3. Failure Modes & Security
Issue 5: Siloed WebSocket Connections
- Problem: Each API server maintains its own WebSocket connections. If one of these servers crashes or is taken down for deployment, all users connected to it are instantly disconnected. While they can reconnect (likely to a new server via the load balancer), their session context (e.g., which document they were in, cursor position) is lost, providing a jarring user experience.
- Solution: Decouple connection management from application logic.
- Store session state in a shared, fast data store like Redis. When a user connects to a server, the server looks up their session ID in Redis to see which document they are editing.
- If a server fails and the client reconnects to a new server, the new server can seamlessly resume the session using the data from Redis. The Pub/Sub system ensures they don't miss any messages during the brief reconnection window (if using a durable queue like Kafka).
- Trade-offs:
- Increases dependency on Redis, making its uptime even more critical.
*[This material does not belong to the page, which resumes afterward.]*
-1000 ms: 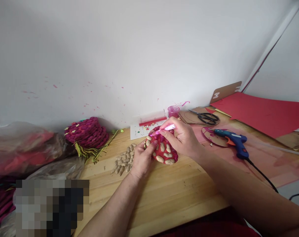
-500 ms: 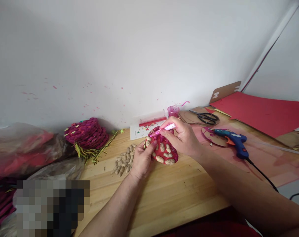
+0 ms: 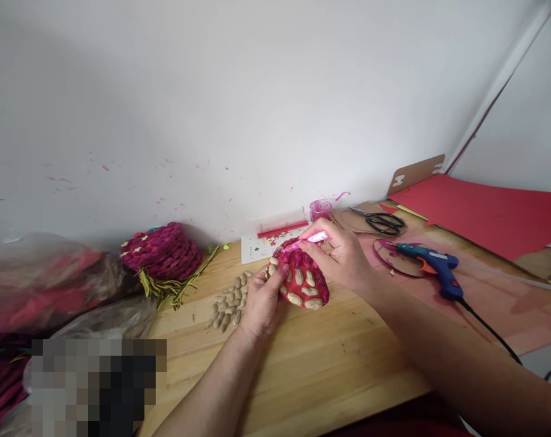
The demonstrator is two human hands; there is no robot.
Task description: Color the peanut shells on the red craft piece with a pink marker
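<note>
My left hand (image 3: 264,297) grips the near left edge of a red disc (image 3: 298,290) with peanuts stuck on it, its thumb pressing on the face. The disc is tilted toward me above the table. Peanuts on its upper and right parts are coated magenta; those at the lower left are bare tan. Pinched in my right hand (image 3: 341,258) is a white paintbrush (image 3: 318,237) stained pink, its tip at the disc's upper part. My fingers partly cover the disc's top. Left of the disc lies a pile of loose peanuts (image 3: 230,300).
A pink paint cup (image 3: 321,210) stands by the wall, near scissors (image 3: 385,223). At right are a blue glue gun (image 3: 439,267), a round cardboard piece (image 3: 396,262) and red sheets (image 3: 489,209). Stacked magenta discs (image 3: 164,252) with yellow-green cords and plastic bags (image 3: 52,279) are at left.
The camera view has shifted slightly, so the scene sits a little lower. The brush tip has moved slightly across the disc's upper part; both hands keep their holds.
</note>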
- Adds a Redis lookup on every new connection, but this is a very fast operation and a worthwhile trade-off for fault tolerance.
Issue 6: JWT in localStorage
- Problem: Storing JWTs in
localStorage is a well-known security risk. It makes the application vulnerable to Cross-Site Scripting (XSS) attacks. If an attacker can inject malicious JavaScript onto the page (e.g., through a third-party library), they can read the JWT from localStorage and send it to their own server, allowing them to impersonate the user and gain full access to their account.
- Solution: Use secure,
httpOnly cookies to store authentication tokens.
- An
httpOnly cookie cannot be accessed by JavaScript, which mitigates XSS-based token theft.
- A common pattern is to store a long-lived refresh token in an
httpOnly cookie and a short-lived access token (the JWT) in memory on the client. When the access token expires, the client uses the refresh token (sent automatically by the browser) to silently request a new one.
- Trade-offs:
- This pattern requires protection against Cross-Site Request Forgery (CSRF), since cookies are sent with every request to the domain. This is a standard, solved problem that can be handled using anti-CSRF tokens. The security benefits greatly outweigh this implementation detail.